**INSTRUCTIONS FOR THE TASK**: Retype, exactly as they stand, the lines from the start of the data to the line that contains "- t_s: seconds", both ends included. Leave the pictures out.

INFORMATION SUPPLIED Block Start

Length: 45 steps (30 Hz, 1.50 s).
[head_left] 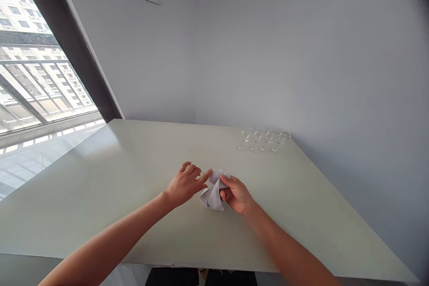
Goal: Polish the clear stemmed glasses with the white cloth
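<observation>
A crumpled light grey cloth [213, 197] is held above the table near its middle. My right hand [237, 194] pinches it between thumb and fingers, and its folds hang down to the left of those fingers. My left hand [187, 183] is just left of the cloth, palm down with fingers apart. Its index finger reaches the cloth's upper left edge; whether it touches cannot be made out.
Several clear stemmed glasses [263, 139] stand together at the table's back right, near the wall. The pale table [150, 161] meets grey walls behind and on the right. A window with railings is at the left.
</observation>
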Motion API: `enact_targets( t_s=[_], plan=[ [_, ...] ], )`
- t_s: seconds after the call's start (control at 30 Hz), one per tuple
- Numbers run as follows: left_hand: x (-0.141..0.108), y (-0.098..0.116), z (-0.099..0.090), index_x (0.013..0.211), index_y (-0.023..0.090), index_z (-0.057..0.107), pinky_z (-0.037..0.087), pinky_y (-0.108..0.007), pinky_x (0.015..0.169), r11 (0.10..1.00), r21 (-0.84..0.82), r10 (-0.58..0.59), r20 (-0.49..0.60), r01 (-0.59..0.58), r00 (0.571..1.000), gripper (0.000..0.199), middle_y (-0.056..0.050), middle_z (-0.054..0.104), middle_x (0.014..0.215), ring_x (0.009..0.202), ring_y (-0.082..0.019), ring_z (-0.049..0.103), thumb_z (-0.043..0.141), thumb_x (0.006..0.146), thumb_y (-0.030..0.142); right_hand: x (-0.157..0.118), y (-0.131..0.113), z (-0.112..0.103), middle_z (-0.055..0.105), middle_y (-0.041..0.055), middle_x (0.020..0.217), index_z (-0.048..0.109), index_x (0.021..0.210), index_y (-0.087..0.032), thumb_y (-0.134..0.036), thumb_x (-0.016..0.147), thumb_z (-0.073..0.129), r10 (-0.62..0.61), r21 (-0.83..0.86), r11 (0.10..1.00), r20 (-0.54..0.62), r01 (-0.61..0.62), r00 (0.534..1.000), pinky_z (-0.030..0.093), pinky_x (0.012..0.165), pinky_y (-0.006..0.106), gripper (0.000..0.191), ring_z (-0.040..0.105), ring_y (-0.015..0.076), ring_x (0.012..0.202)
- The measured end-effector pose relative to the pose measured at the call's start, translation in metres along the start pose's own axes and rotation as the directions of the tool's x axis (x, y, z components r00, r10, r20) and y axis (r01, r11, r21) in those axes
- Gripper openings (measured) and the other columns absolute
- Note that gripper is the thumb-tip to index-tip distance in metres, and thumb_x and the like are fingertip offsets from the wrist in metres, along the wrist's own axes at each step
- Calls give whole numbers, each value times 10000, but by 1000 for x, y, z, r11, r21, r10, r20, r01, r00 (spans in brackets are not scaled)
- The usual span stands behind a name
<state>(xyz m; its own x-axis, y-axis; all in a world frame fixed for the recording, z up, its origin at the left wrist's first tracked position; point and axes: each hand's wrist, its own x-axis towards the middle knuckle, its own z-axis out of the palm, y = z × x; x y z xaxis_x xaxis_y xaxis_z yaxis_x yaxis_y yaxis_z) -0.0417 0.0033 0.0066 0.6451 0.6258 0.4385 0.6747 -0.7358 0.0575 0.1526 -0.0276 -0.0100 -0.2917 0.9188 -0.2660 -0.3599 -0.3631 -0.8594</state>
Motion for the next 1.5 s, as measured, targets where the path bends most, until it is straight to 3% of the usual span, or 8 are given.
enact_targets(
  t_s=[0.13, 0.3, 0.43, 0.57, 0.8, 1.03, 1.3, 1.5],
  plan=[
    [-2, -6, 4, 1103, 255, 571, 417, -306, 689, 964, -231, -105, 131, 134, 986, 360, -26, 603, 652, 642, -143, 545, 416, 849, 457, -9, -6, -2, 575, -20, 496, 585, 768, -141, -462, 689, 645, -4, -146, 989, 94, 18, 996, 372, 406, 203, 336, 513, 92, 373],
    [-6, -13, -4, 908, 198, 638, 418, -221, 509, 638, -632, 26, 589, 441, 808, 502, -13, 600, 593, 518, -102, 527, 263, 870, 530, -20, -21, -8, 627, 20, 610, 611, 719, -136, -415, 673, 667, 61, -506, 856, 297, 103, 953, 430, 507, 246, 289, 628, 163, 534],
    [-6, 0, -1, 1106, 228, 569, 459, -317, 729, 866, -420, -187, 231, 271, 955, 391, -56, 661, 832, 788, -171, 599, 396, 851, 468, -6, -18, -7, 598, -3, 536, 596, 758, -133, -441, 675, 663, -4, -350, 935, 153, 58, 988, 395, 452, 219, 326, 585, 129, 452],
    [-3, 6, 6, 1121, 205, 545, 335, -448, 930, 996, -6, -86, -93, 86, 992, 326, -75, 649, 844, 881, -206, 575, 489, 834, 349, 6, -14, -1, 535, -52, 461, 572, 798, -147, -453, 685, 658, 11, -68, 998, 34, -8, 999, 343, 397, 183, 337, 486, 71, 365],
    [2, -15, 4, 755, 180, 607, 392, -226, 549, 846, -474, 1, 463, 246, 887, 467, 1, 611, 620, 533, -102, 527, 255, 899, 452, 4, -21, -15, 612, 7, 541, 624, 765, -115, -380, 642, 708, 7, -420, 900, 283, 117, 959, 421, 476, 233, 304, 611, 150, 477],
    [5, -3, 29, 1100, 208, 559, 331, -392, 852, 989, -85, -122, -32, 119, 992, 306, -97, 645, 882, 893, -214, 537, 438, 859, 352, 27, 7, -25, 547, -55, 482, 574, 763, -149, -437, 644, 700, -14, 69, 997, -22, 15, 1000, 355, 386, 170, 336, 479, 54, 355],
    [0, -10, 27, 851, 183, 642, 390, -250, 542, 712, -467, -290, 484, 525, 825, 485, -18, 620, 622, 528, -127, 516, 279, 865, 504, 6, 2, -25, 615, 6, 576, 619, 803, -114, -368, 660, 697, -17, -249, 965, 233, 77, 972, 424, 447, 221, 302, 598, 134, 451],
    [2, 15, 20, 1152, 230, 527, 281, -436, 936, 989, 4, -150, -17, 150, 989, 320, -80, 645, 913, 928, -213, 549, 474, 839, 270, 14, 6, -26, 535, -53, 459, 589, 770, -145, -384, 657, 709, 2, 120, 993, -1, -2, 1000, 370, 390, 172, 290, 472, 53, 347]
  ],
)
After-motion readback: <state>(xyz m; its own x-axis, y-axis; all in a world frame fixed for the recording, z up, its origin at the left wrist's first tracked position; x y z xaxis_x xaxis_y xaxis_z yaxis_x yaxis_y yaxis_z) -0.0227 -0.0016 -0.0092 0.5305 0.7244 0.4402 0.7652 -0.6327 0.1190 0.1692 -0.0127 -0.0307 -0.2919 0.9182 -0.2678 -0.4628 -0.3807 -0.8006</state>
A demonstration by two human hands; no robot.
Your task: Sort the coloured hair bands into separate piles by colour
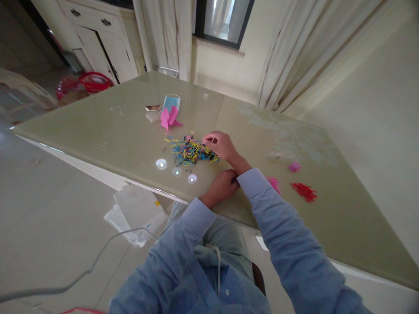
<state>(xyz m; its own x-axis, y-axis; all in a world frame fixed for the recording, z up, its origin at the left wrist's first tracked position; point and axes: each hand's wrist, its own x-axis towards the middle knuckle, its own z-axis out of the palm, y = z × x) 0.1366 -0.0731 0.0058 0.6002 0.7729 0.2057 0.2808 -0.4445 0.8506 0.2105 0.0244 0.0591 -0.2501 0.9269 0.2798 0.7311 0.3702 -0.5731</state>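
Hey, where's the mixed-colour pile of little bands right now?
In the head view, the pile lies just left of centre on the table, with the right hand at its right edge and the pink paper beyond it.

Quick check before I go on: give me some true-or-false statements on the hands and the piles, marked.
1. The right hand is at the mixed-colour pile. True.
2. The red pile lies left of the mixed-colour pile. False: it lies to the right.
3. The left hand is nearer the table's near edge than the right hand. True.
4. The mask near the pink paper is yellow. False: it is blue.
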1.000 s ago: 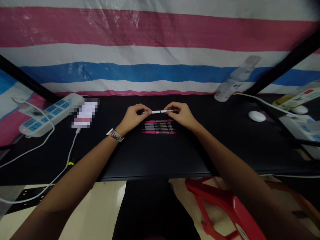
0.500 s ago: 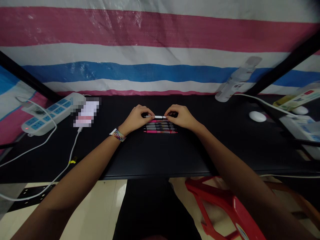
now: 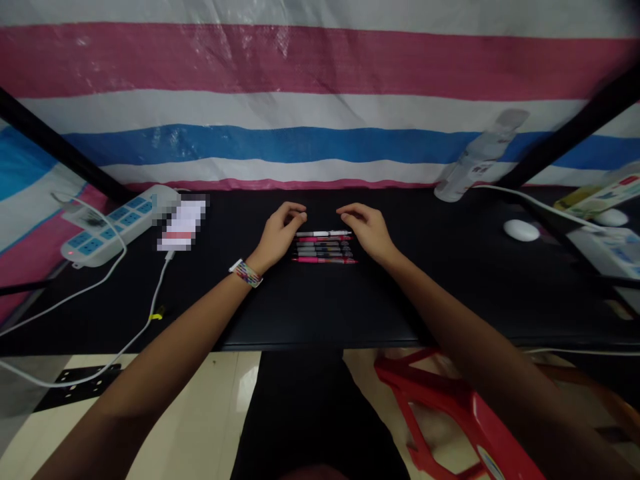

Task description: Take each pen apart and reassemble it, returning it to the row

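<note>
Several pens lie side by side in a row on the black table [image 3: 320,307], each pointing left to right. At the far end of the row is a white pen [image 3: 323,234], with a pink pen [image 3: 325,239] right beside it. Grey and dark pens [image 3: 325,249] fill the middle, and a pink-red pen [image 3: 325,261] lies nearest me. Just past the left ends of the pens, my left hand [image 3: 281,230] is open and holds nothing. My right hand [image 3: 370,230] is open too, its fingers curved near the right ends.
To the left are a power strip [image 3: 117,227], a blurred phone [image 3: 183,225] and a white cable [image 3: 156,293]. A clear bottle [image 3: 475,160] and a white mouse [image 3: 521,231] stand on the right. Below the table edge is a red plastic stool [image 3: 450,393].
Both hands have let go of the white pen, which now lies at the far end of the row. The fingers have lifted and spread apart. The view has shifted slightly.
</note>
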### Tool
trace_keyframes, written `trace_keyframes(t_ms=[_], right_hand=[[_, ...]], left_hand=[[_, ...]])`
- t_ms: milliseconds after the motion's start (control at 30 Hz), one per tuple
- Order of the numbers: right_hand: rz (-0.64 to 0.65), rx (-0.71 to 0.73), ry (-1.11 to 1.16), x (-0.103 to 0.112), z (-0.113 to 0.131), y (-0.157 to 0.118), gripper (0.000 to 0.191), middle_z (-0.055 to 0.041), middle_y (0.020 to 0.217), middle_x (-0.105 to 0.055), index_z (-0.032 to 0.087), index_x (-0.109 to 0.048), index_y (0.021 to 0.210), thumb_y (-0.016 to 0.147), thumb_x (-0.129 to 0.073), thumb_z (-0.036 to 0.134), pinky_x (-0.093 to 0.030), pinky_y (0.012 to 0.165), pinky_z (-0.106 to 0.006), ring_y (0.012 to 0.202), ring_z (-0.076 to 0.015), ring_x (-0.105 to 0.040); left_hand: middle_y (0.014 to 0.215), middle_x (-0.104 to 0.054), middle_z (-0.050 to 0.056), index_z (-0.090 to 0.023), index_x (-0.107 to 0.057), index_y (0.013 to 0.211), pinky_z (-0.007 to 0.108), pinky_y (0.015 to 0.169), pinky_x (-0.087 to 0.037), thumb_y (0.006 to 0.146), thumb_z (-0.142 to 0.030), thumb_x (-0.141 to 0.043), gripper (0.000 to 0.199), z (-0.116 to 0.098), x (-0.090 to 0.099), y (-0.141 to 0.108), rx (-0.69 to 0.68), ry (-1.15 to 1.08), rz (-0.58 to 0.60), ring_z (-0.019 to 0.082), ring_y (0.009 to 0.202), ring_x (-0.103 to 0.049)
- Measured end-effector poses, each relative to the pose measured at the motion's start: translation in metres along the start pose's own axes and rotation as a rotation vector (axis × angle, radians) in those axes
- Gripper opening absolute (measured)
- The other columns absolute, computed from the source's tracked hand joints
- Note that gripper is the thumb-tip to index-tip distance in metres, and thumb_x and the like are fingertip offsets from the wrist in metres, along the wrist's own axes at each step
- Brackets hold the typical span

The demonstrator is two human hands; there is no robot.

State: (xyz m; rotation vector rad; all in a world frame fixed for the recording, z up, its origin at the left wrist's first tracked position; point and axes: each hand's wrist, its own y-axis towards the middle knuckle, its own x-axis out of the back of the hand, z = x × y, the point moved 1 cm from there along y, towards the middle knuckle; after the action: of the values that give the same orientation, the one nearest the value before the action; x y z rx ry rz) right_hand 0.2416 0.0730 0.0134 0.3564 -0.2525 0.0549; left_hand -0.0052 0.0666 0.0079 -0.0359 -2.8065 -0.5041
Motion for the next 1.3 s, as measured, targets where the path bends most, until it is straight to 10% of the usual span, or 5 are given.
trace_keyframes(t_ms=[333, 1300], right_hand=[[-0.127, -0.117, 0.126, -0.027, 0.002, -0.017, 0.021, -0.0054, 0.117, -0.082, 0.028, -0.083, 0.104, 0.093, -0.067, 0.037, -0.051, 0.114, -0.051, 0.120, -0.0300, -0.071], [-0.028, -0.028, 0.070, -0.026, 0.015, -0.017, 0.020, -0.0061, 0.113, -0.083, 0.028, -0.084, 0.083, 0.093, -0.066, 0.024, -0.049, 0.119, -0.054, 0.125, -0.0328, -0.073]], left_hand=[[0.103, -0.079, 0.006, -0.023, -0.074, 0.101, 0.039, 0.103, -0.057, 0.106, -0.029, -0.062, 0.014, -0.014, -0.026, -0.011, 0.047, -0.127, -0.117, 0.023, 0.107, -0.075], [0.099, -0.078, 0.005, -0.023, -0.075, 0.089, 0.039, 0.103, -0.056, 0.103, -0.024, -0.060, 0.020, -0.013, -0.025, -0.009, 0.046, -0.121, -0.157, 0.023, 0.104, -0.072]])
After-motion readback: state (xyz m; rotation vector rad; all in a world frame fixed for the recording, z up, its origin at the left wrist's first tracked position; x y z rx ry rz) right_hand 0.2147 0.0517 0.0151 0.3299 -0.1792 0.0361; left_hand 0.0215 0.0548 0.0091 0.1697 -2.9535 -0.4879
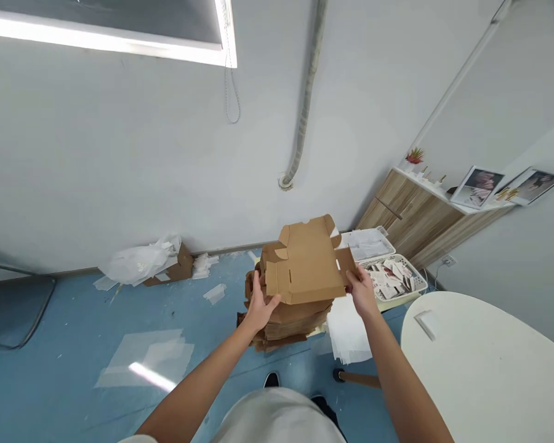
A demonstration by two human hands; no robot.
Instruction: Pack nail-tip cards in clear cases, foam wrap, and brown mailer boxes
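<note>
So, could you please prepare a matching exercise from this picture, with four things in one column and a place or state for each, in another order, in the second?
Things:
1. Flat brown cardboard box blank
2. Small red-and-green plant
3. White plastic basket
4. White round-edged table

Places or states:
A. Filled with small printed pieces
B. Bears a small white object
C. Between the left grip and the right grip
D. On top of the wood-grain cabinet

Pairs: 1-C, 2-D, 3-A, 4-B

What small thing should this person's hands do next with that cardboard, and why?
Perhaps fold the right flap inward: the right hand already holds it, the left hand is at the carton's near left corner, and the carton is open, its flaps spread.
</note>
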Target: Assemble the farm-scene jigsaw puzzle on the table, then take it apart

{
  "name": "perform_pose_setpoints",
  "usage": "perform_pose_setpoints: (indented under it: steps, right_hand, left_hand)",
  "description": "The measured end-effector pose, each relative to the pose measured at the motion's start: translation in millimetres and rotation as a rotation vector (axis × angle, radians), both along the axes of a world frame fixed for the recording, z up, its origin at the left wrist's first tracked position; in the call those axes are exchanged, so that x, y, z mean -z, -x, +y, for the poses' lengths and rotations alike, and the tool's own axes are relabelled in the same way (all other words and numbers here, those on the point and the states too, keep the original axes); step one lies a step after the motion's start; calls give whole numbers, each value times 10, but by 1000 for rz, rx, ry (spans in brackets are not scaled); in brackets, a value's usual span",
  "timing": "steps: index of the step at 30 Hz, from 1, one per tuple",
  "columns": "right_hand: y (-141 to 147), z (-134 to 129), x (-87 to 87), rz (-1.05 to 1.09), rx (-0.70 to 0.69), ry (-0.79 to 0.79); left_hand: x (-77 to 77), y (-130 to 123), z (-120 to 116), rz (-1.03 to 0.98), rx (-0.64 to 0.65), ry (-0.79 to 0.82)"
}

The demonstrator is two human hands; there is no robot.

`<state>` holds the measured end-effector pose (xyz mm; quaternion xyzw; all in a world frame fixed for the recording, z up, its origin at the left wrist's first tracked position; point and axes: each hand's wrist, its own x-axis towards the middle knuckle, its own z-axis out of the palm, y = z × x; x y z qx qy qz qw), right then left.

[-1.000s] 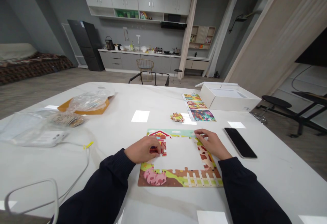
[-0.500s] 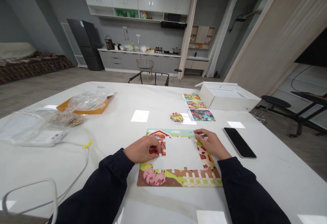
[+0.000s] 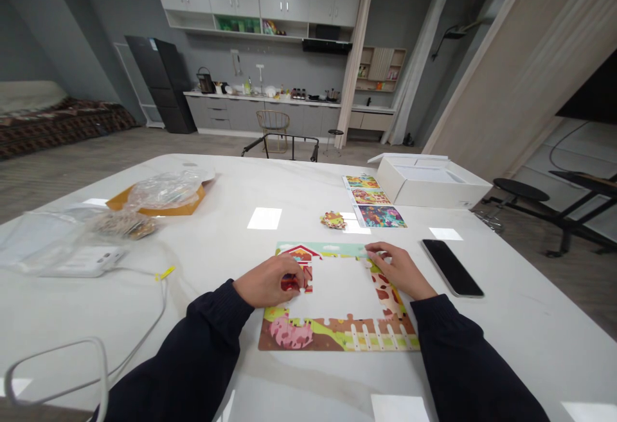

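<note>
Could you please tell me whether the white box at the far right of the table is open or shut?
Open: looking down into the white box, you can see its pale interior between the walls.

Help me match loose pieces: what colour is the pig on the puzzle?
The pig is pink with darker, reddish patches. It shows best in the head view.

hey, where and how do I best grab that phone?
Grip the phone around the middle of its long edges, coming from above: it lies flat, screen up, on the table, so thumb and fingers can likely span its narrower width.
</note>
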<state>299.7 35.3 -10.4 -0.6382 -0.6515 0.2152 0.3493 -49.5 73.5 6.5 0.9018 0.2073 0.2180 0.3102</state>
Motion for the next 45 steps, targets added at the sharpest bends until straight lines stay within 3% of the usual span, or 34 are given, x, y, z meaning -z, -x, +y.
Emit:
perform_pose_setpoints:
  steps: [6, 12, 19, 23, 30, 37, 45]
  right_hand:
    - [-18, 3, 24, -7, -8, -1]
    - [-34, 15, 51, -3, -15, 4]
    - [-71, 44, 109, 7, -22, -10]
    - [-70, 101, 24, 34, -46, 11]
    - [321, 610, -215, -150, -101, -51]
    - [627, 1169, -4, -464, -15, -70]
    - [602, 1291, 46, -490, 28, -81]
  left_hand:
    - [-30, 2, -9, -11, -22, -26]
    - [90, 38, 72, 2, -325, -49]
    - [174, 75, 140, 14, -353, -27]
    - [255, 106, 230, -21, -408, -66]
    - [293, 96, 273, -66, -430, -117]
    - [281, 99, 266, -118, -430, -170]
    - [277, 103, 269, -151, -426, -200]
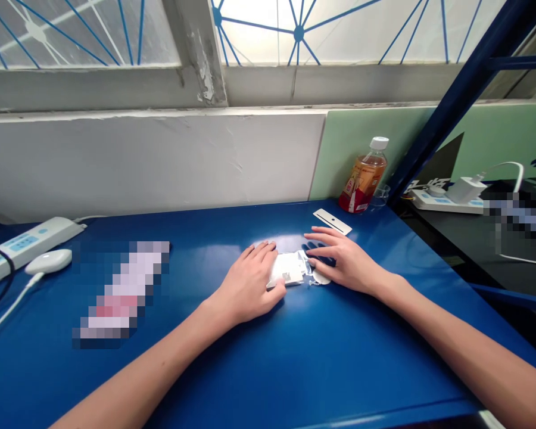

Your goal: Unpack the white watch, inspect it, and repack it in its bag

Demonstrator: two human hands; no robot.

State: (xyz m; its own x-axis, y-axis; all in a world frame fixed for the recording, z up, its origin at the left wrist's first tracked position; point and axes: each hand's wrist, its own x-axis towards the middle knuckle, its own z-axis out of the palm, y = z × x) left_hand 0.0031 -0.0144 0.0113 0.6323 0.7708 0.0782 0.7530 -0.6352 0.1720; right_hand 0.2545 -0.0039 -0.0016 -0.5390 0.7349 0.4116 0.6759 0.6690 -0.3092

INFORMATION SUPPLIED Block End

**RESULT**:
Length: 45 steps (30 Hz, 1.50 s).
[head_left] 
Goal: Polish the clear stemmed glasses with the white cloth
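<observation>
A crumpled light grey cloth [213, 197] is held above the table near its middle. My right hand [237, 194] pinches it between thumb and fingers, and its folds hang down to the left of those fingers. My left hand [187, 183] is just left of the cloth, palm down with fingers apart. Its index finger reaches the cloth's upper left edge; whether it touches cannot be made out.
Several clear stemmed glasses [263, 139] stand together at the table's back right, near the wall. The pale table [150, 161] meets grey walls behind and on the right. A window with railings is at the left.
</observation>
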Motion API: `enact_targets( t_s=[_], plan=[ [_, ...] ], )`
- t_s: seconds after the call's start (control at 30 Hz), one per tuple

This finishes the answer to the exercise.